Designer Pair Statistics for Many-Body Systems

Knowledge of exact analytical functional forms for the pair correlation function $g_2(r)$ and its corresponding structure factor $S(k)$ of disordered many-body systems is limited. For fundamental and practical reasons, it is highly desirable to add to the existing data base of analytical functional forms for such pair statistics. In this investigation, we design a plethora of such pair functions in direct and Fourier spaces across the first three Euclidean space dimensions that are realizable by diverse many-body systems with varying degrees of correlated disorder across length scales, spanning a wide spectrum of hyperuniform and nonhyperuniform ones. This is accomplished by utilizing an efficient inverse algorithm that determines equilibrium states with up to pair interactions at positive temperature that precisely match targeted forms for both $g_2(r)$ and $S(k)$. Among other results, we discover an example that possesses a stronger hyperuniform property than any other positive-temperature equilibrium state known previously.
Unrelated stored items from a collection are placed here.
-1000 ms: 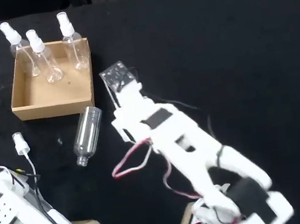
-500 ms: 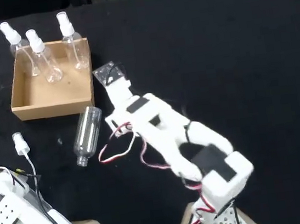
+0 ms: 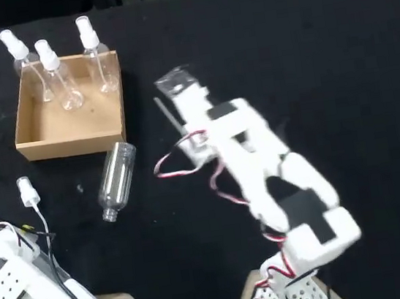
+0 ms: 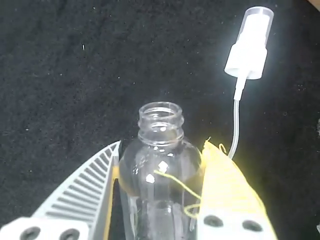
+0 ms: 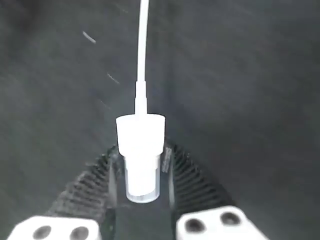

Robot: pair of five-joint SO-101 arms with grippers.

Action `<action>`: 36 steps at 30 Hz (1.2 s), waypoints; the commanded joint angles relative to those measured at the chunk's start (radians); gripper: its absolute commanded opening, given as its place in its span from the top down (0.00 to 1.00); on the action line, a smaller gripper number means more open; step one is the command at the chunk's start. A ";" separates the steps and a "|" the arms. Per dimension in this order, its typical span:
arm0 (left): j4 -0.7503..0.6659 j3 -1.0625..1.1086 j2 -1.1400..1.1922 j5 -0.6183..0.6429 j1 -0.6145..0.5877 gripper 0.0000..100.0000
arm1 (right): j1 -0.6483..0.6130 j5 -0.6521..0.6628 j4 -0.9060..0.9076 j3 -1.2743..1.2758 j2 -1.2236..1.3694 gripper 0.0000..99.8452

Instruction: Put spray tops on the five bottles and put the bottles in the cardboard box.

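Black table [image 3: 335, 58]; left gripper [image 4: 161, 149] clamps bottle [image 4: 160, 122], base cut off; right gripper [image 5: 142, 152] grips spray top [image 5: 140, 132].

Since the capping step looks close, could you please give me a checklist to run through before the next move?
1. Right gripper shut on top: ok.
2. Left gripper shut on bottle: ok.
3. Bottle uncapped: ok.
4. Top over bottle: not ok, grippers far apart.
5. Room in box: ok, three capped bottles at its far side.
6. Held bottle upright: cannot tell.
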 commanded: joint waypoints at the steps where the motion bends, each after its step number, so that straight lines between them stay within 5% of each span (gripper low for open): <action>1: -0.011 -0.010 -0.018 0.005 0.004 0.95 | 0.181 0.295 0.064 0.019 -0.130 0.99; 9: -0.011 -0.010 -0.017 0.005 0.008 0.95 | 0.364 0.925 0.172 0.200 -0.182 0.99; 14: -0.011 -0.008 -0.015 0.005 0.004 0.95 | 0.336 1.007 0.130 0.249 -0.206 0.98; 23: -0.006 -0.008 -0.017 0.005 0.002 0.95 | 0.330 0.624 -0.109 0.252 -0.205 0.77; 30: -0.012 0.008 -0.018 0.003 0.008 0.95 | 0.330 0.341 -0.086 0.171 -0.245 0.78; 36: -0.012 0.007 -0.018 0.003 0.007 0.95 | 0.287 -0.097 -0.008 0.071 -0.255 0.85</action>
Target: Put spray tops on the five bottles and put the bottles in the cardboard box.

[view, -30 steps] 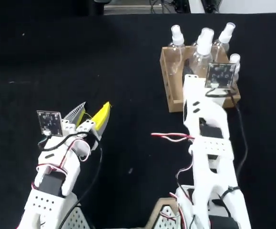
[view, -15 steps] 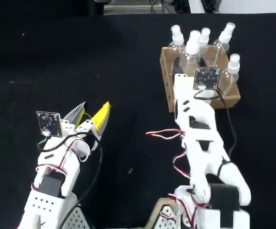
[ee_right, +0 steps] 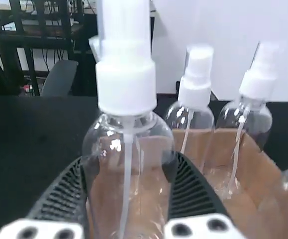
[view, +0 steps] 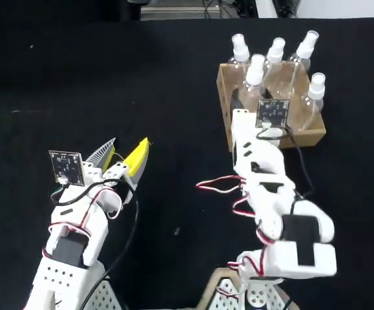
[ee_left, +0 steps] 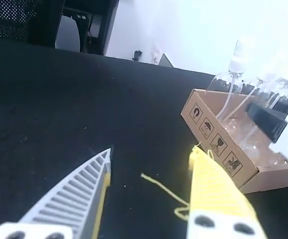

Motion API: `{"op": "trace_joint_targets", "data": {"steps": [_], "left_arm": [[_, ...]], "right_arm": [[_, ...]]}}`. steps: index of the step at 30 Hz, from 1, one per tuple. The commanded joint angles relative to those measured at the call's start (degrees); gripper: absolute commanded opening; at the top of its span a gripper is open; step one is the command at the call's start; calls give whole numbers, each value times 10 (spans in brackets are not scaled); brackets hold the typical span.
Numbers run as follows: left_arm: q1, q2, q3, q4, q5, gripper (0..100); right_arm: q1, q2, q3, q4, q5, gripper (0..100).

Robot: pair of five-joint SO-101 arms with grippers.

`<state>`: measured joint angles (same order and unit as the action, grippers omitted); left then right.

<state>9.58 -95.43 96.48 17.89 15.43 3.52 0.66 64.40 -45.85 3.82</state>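
Fingers (ee_right: 66, 193), ribbed black, around clear rounded bottle (ee_right: 134, 154)

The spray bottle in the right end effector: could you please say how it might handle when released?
The spray bottle looks empty, so probably light. Tall and narrow under its spray top, it may tip. Its smooth wall might slip.

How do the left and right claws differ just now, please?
The left claw is open and empty; the right claw is shut on a bottle. The left sits over the table, apart from the cardboard box; the right claw is at the box. One left finger is yellow; the right's are black. Both are ribbed.
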Motion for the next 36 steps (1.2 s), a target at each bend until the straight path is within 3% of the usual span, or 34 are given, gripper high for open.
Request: {"op": "trace_joint_targets", "data": {"steps": [1,28,33,36], "left_arm": [[1,-10,13,3,4,230],[1,-10,13,2,4,230],[1,-10,13,-1,4,230],[1,-10,13,-1,4,230]], "right_arm": [[4,17,-5,-47,1,11],[1,80,0,-81,5,19],[0,79,7,-80,5,118],[0,76,9,-80,5,123]]}}
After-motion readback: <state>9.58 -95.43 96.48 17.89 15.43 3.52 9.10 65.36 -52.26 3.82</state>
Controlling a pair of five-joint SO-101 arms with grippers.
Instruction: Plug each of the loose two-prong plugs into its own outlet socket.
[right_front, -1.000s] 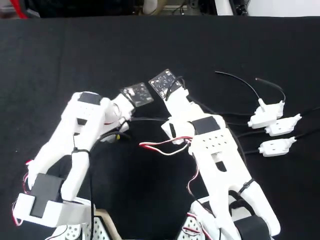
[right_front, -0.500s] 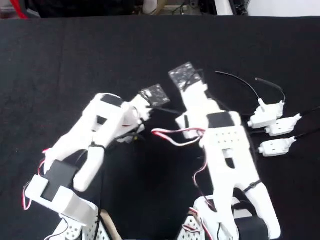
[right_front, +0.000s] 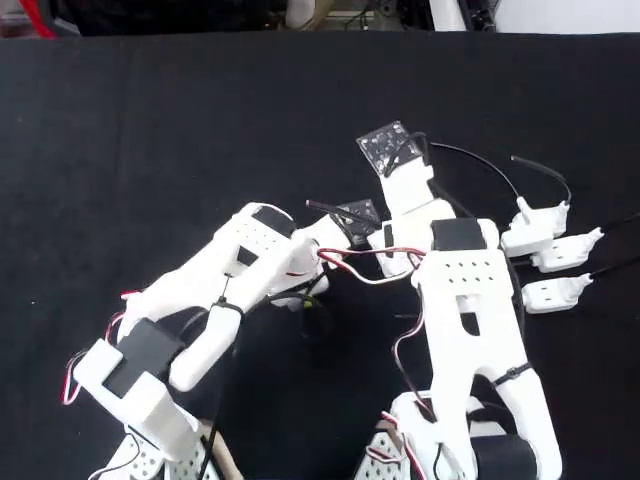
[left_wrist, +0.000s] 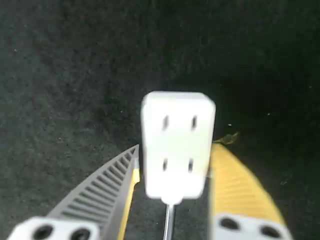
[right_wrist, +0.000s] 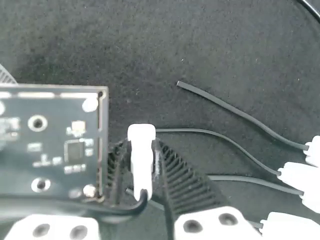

We show how one of our functional designs may be experimentally achieved by polymer systems. To illustrate how our pair functions enable one to achieve a wide range of structural order and physical properties, we show that the translational order metric $ au$ and the self-diffusion coefficient $mathcal{D}$ are inversely related for our three-dimensional designs. Our pair functions can be used as basis functions to achieve many other realizable designs at different densities and temperatures. Our approach provides a general means to tune many-body systems with prescribed pair statistics to facilitate the inverse design of materials with desirable mechanical, optical and chemical properties.